Un día llegue temprano al café, estaba decidido a
hablar con ella, a preguntarle por que lloraba, a escuchar su voz y perderme en
esa melodía. Llego como siempre y repitió la misma acción que venía haciendo
desde hace tiempo, yo esperaba paciente a que terminara de llorar y
desahogarse, hasta que se le terminaran las lágrimas y estas se negaran a salir
de sus ojos. El momento llego y fui hasta su mesa y por unos minutos me quede
contemplándola en silencio, ella no se había percatado de mi presencia y cuando
creí era el momento indicado le hable tiernamente y casi en un susurro.
-¿Por qué llora un ángel?- Dije con una sonrisa y vi
su expresión de confusión, la cual me cautivo.
-¿Disculpa?- Dijo confundida.
-¡Lo siento! Es solo que jamás había visto llorar a
un ángel y me he estado preguntando desde hace ya bastante tiempo cual será la
razón, pero aun no la descubro- Dije con una sonrisa.-Le diré un secreto, los ángeles
como usted mi bella dama solo deben llorar de felicidad, quien la ha hecho
llorar ahora no se merece sus lagrimas. Permitame ser su paño de lagrimas,
tenderle mi mano y hacerla sonreír- Dije
dándole una rosa. Ella sonrió extrañada pero eso fue suficiente para mi, ver su
sonrisa fue lo mejor.- ¡Exacto! Justo así- Dije feliz.
Desde ese día conversaba con ella a diario y siempre
le daba una rosa, quería mimarla y hacerla feliz. Me di cuenta que la amaba
pero soy un caballero y no quiero presionarla. Con el tiempo me dijo la razón
de su llanto, era a causa de su antigua pareja, un joven al que ella amaba y
que no la hacía feliz, lloraba por que la ilusión y las promesas que este le
hizo no las cumplía, porque aquel que juro protegerla y cuidarla solo la
lastimaba con sus acciones y la única forma de desahogarse era llorando a
diario como lo había venido haciendo desde hace mucho.

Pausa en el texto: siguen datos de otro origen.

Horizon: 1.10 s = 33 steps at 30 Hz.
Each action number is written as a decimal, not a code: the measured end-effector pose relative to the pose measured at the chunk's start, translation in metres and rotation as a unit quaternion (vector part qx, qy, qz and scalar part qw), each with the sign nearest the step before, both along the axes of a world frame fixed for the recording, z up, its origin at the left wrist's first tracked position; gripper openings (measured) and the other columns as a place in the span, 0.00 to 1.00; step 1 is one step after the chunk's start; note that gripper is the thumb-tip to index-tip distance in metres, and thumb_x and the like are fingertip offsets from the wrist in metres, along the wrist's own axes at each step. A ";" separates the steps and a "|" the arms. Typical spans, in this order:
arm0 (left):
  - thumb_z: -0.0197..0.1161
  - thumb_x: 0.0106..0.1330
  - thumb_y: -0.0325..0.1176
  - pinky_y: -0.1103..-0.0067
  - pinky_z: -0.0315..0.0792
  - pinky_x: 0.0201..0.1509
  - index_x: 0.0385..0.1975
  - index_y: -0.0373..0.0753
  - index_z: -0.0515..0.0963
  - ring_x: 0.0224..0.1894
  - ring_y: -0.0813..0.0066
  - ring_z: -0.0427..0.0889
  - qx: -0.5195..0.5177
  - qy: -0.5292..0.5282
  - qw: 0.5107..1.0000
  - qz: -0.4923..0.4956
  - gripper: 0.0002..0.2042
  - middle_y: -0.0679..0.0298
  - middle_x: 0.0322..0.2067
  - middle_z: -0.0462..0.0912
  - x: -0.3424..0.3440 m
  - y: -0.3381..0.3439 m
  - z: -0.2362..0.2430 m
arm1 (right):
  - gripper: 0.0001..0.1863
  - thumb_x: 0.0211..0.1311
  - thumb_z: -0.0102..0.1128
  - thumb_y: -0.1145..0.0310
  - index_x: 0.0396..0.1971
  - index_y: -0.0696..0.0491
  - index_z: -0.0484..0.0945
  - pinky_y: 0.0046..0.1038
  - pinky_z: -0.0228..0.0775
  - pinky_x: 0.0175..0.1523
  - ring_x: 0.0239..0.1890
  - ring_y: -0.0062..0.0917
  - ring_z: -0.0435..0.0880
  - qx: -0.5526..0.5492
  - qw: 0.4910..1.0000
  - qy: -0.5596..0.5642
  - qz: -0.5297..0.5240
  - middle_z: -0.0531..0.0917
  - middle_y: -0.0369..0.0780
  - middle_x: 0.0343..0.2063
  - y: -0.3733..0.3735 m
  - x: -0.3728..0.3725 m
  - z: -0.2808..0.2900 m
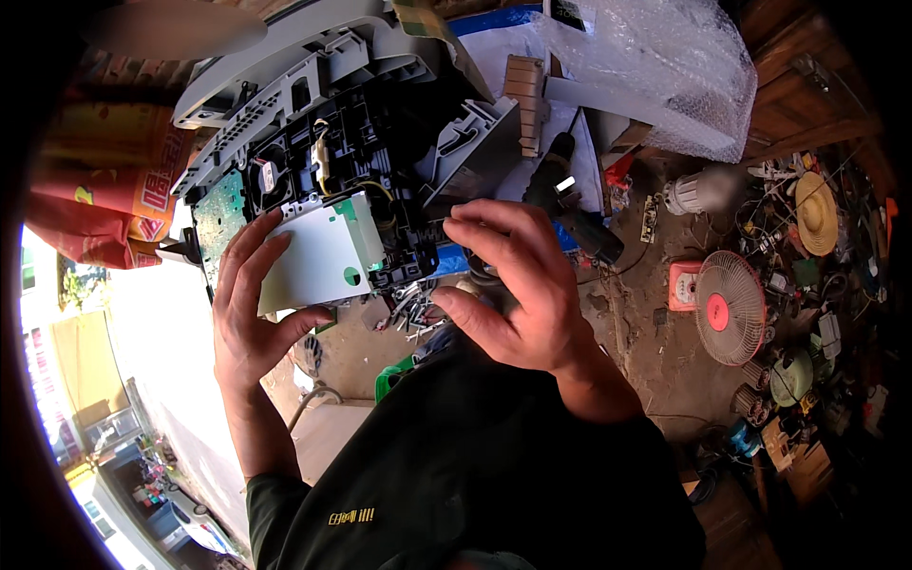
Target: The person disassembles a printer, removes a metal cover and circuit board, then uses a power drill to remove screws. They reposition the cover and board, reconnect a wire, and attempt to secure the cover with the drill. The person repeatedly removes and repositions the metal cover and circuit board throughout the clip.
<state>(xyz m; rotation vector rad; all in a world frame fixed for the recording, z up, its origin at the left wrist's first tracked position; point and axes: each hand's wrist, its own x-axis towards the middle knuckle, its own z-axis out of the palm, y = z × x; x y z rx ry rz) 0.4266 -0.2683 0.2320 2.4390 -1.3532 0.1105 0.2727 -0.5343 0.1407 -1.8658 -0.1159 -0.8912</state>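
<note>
The opened machine [366, 142] sits just beyond the hands, its pale metal plate [306, 255] between them. The left hand [249, 318] curls around the plate's left side; whether it grips firmly, I cannot tell. The right hand [527, 299] is apart from it, thumb and fingers spread beside the frame; whether its fingertips touch is unclear. The left fingers cover part of the plate, and deep shadow obscures the machine's inside. The plate is smooth, with green patches near its right edge.
</note>
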 end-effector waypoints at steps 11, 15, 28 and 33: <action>0.81 0.45 0.61 0.56 0.77 0.66 0.67 0.35 0.73 0.65 0.43 0.79 -0.005 -0.028 0.999 -0.030 0.51 0.43 0.65 0.79 0.009 -0.004 -0.010 | 0.24 0.56 0.79 0.69 0.52 0.58 0.82 0.42 0.72 0.59 0.55 0.42 0.80 0.060 0.998 -0.005 0.009 0.80 0.45 0.54 0.008 -0.002 -0.011; 0.83 0.43 0.60 0.56 0.78 0.64 0.69 0.35 0.72 0.64 0.44 0.81 -0.010 -0.018 1.000 -0.016 0.53 0.44 0.64 0.79 0.001 -0.010 -0.010 | 0.24 0.55 0.79 0.71 0.52 0.59 0.82 0.40 0.73 0.58 0.53 0.42 0.82 0.059 0.998 0.000 0.028 0.82 0.47 0.54 0.003 -0.001 -0.011; 0.83 0.43 0.56 0.55 0.76 0.64 0.65 0.35 0.75 0.59 0.44 0.82 -0.023 -0.039 0.998 -0.035 0.48 0.50 0.59 0.83 -0.002 -0.024 0.002 | 0.29 0.55 0.81 0.68 0.55 0.65 0.81 0.37 0.78 0.54 0.50 0.41 0.83 -0.011 0.998 -0.017 0.058 0.83 0.51 0.52 0.000 0.023 0.013; 0.84 0.38 0.59 0.50 0.72 0.66 0.67 0.37 0.74 0.61 0.43 0.81 -0.024 -0.033 0.999 -0.032 0.53 0.47 0.61 0.81 0.001 -0.009 0.001 | 0.34 0.55 0.83 0.62 0.57 0.66 0.79 0.39 0.78 0.53 0.50 0.42 0.83 -0.052 0.996 -0.002 0.066 0.83 0.52 0.53 0.004 0.034 0.021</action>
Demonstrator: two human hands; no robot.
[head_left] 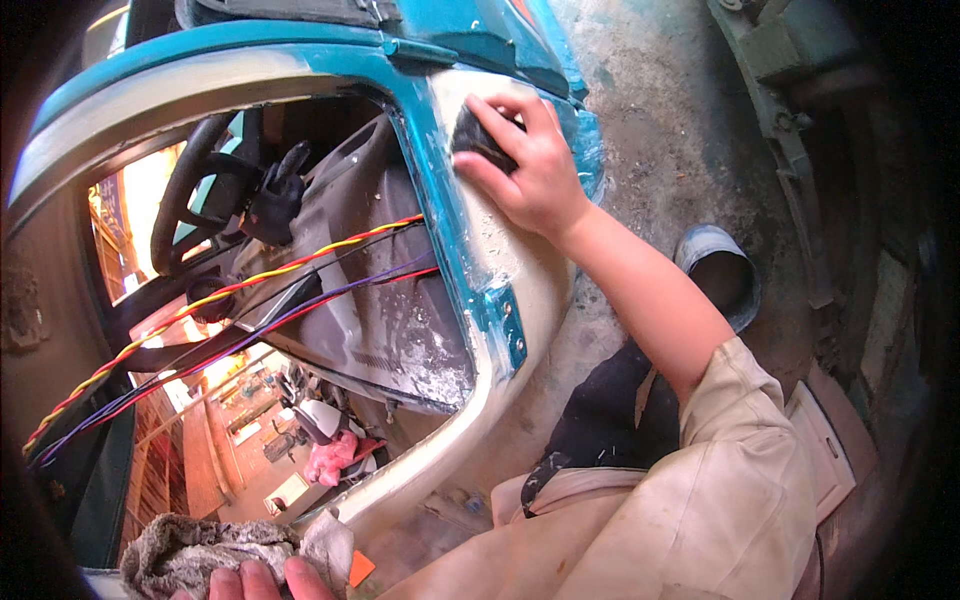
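Observation:
My right hand (535, 165) grips a dark block (480, 142), fingers and thumb spread around its sides. The block is pressed to the cream-coated pillar (490, 235) of a teal vehicle body, beside the windshield opening. Small pits and flakes mark the coating below my wrist. At the lower left, the fingers of my left hand (262, 582) curl against a crumpled grey rag (200, 550); the rest of that hand is out of the picture. A small orange piece (361, 568) pokes out next to the rag.
Twisted yellow-red and purple-red wires (290, 270) stretch across the window opening. Inside are a steering wheel (185, 190) and a dusty dashboard (400, 310). A bucket (722, 275) stands on the concrete floor (660, 110) at the right. A rusty metal frame (790, 130) lies beyond.

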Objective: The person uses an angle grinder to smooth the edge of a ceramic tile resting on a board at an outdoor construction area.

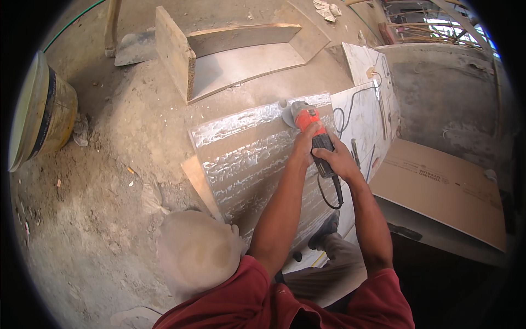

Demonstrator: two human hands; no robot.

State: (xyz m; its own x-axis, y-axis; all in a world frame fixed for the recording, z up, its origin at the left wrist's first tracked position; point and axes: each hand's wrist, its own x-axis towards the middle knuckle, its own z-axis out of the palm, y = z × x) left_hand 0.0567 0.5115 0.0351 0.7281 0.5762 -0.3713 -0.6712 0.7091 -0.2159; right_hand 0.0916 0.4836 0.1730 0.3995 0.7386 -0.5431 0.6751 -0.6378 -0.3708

Pero hoy todo cambiara, estoy sentado en aquella
vieja mesa de nuestro café, si, ahora es nuestro porque aquí la conocí, espero
por ella con un enorme ramo de flores, estoy decidido a confesarle mi amor, a
decirle que la haré feliz que luchare por eso y jamás llorara de nuevo, jamás
lo hará por tristeza, serán lagrimas de felicidad. Pensaba en la mejor manera
para decirle que la amaba cuando siento que alguien me cubre los ojos con las
manos, sé que es ella, su aroma la delata, la suavidad de sus manos las conozco
de memoria y así en mi estado de encantamiento hablo en voz alta sin darme
cuenta.
-Mi hermoso ángel- Digo en un descuido.
Ella aparta las manos de mis ojos y se pone de
frente hacia mí, me ve con una cara de sorpresa, como jamás la había visto.
-¿Cómo has dicho?-Dice sorprendida. Yo en cambio me
encuentro sonrojado por mi descuido, no era así como quería decirle que la
amaba.
-Dije “Mi hermoso ángel” pero no fue…-No me dejo
terminar pues puso su dedo índice en mis labios. Se quedo un momento viéndome a
los ojos y sonrió.
-Eso era todo lo que quería escuchar.- Dijo
divertida.-Te amo- Dijo de la forma más tierna y me beso.
Jamás creí que las cosas se dieran así. Una nueva
historia se escribe hoy, la cual
escribiré con plumas de seda y con tinta indeleble para que nunca olvide que yo
la haré feliz.
Bathory Ø.
Nota: Este escrito tiene una dedicatoria muy especial, para una amiga Argentina que me dio la idea para la historia. Te quiero Cami!